Like the candy, Google’s newest delectable dessert-themed operating system Android 8.0 Oreo offers the best of both worlds: crunchy cookie goodness of versatile functionality and the creamy frosting of beautiful UI and presentation.
Project Treble is one of the major aspects of Android Oreo that makes it a full 1.0 update. Project Treble is designed to reduce device fragmentation by making it easier for hardware manufacturers to issue updates on Android devices. The architecture redesign modularizes the Android OS away from the drivers and other hardware-specific code. By making it easier for manufacturers to update Android devices, Project Treble makes accessing the latest Android OS from your devices easier than ever.

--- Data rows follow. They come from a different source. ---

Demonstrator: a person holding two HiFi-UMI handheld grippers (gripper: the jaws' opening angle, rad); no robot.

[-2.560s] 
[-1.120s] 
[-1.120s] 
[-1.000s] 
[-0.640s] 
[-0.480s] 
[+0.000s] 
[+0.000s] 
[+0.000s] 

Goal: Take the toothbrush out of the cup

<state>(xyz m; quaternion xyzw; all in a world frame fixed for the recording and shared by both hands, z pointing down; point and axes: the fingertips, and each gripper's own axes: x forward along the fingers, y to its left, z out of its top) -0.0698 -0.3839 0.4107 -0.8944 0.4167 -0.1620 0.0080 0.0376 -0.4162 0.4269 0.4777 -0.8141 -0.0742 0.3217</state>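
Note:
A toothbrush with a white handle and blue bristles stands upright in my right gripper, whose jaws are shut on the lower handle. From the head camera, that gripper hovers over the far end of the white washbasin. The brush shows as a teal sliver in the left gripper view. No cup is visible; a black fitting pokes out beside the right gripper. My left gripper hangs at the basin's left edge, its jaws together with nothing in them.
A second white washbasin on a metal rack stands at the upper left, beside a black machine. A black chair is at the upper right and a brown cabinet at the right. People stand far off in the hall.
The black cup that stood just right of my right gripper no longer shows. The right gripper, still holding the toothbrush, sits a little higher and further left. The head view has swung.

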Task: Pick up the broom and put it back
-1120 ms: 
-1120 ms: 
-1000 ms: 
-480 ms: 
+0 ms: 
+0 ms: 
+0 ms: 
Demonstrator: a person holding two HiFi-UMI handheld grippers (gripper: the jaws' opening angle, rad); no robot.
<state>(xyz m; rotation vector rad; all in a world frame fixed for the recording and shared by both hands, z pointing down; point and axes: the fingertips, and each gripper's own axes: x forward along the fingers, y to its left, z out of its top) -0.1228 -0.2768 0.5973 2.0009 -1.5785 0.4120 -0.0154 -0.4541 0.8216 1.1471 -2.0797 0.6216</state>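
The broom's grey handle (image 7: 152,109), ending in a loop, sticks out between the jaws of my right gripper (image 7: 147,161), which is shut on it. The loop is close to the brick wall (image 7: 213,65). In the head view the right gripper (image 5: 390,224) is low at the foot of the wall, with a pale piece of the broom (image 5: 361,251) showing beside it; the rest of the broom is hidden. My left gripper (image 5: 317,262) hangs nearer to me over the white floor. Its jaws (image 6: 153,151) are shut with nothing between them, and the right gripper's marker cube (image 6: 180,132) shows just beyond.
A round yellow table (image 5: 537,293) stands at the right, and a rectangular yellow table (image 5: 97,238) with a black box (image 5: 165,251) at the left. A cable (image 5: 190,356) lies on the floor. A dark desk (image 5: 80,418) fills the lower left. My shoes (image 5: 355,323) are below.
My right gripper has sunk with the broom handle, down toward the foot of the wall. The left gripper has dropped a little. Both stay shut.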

HIGH-PERFORMANCE BLUETOOTH AUDIO
LDAC is a codec that supports the transfer of 24 bit, 96kHz audio via Bluetooth. The closest competitor is Qualcomm’s aptX HD which supports 24 bit, 48kHz technology. LDAC was created by Sony, who donated the codec to Android for Oreo as a part of the core AOSP code for other OEMS to implement.
Whereas previous iterations of Bluetooth offered a range of 50m-100m outdoors and 10m-20m indoors, Bluetooth 5 can reach up to 200m outdoors and 40m indoors. Additionally, Bluetooth 5 BLE doubles Bluetooth 4.x BLE’s data transfer rate with up to 2Mbps. The kicker is: Bluetooth 5 actually utilizes up to 2.5 times less power while increasing range and speed.
The Android Oreo update includes multiple initiatives designed to improve battery life. Background execution limits have been enacted to limit requests to scheduled windows of activity, resulting in longer battery life and less strain on the device by inactive apps.
Android Oreo places two major limitations on what apps can do while users aren’t directly interacting with them:
- Background Service Limitations limit the use of background services by idle apps. This does not apply to foreground apps, which are defined as apps with visible activity, apps with a foreground service, or apps that are connected to another foreground app.
- Broadcast Limitations prevent apps from using their manifest to register for implicit broadcasts. Apps can still use their manifest to register for broadcasts at runtime and for explicit broadcasts targeted specifically at their app.
For the most part, app developers can work around these limitations using JobScheduler jobs. Android has also made several improvements to JobScheduler.
Background execution limits will have a major impact on the functionality of existing and future apps, check out a full breakdown of the new functionality directly from Android.
Additionally, Android Oreo comes with Vitals. Vitals is an initiative by Google that improves system performance and stability by offering developers various tools to monitor app usage on a device. Vitals enables developers to optimize their apps for improved battery life and performance.
Google’s strategy with OS updates has become more and more minimal in recent years. The last major visual OS overhaul was enacted by Google in Android 5.0 Lollipop. Android Oreo does not change the name of the game, but offers a variety of UI improvements.
DOWNLOADABLE FONTS: Android 8.0 Oreo offers support for apps to request fonts from a “provider” application, reducing the amount of disk space spent by apps on storing font libraries individually.
NOTIFICATION CHANNELS: Notifications have always been one of the strong suits of Android Operating Systems. With Android Oreo, app notifications must be sorted by the developer into channels based on type, so that the user can then customize what types of notifications they would like to receive and how they receive them.
For example, users can modify characteristics of notification channels that apply to all notifications in that channel, including:
- Show on lock screen
- Override do not disturb
PICTURE IN PICTURE MODE: Oreo ports Android’s famous “Picture-In-Picture Mode” for phones and tablets. Picture-In-Picture Mode allows users to view multiple apps at the same time. It is most handy for watching video or having a video call while using another app.
Overall, Android 8.0 Oreo delivers the goods. It’s sleek, supports the best audio quality available, allows more UI customizability, saves battery life, and it’s a major step toward conquering device fragmentation which has plagued Android since its inception.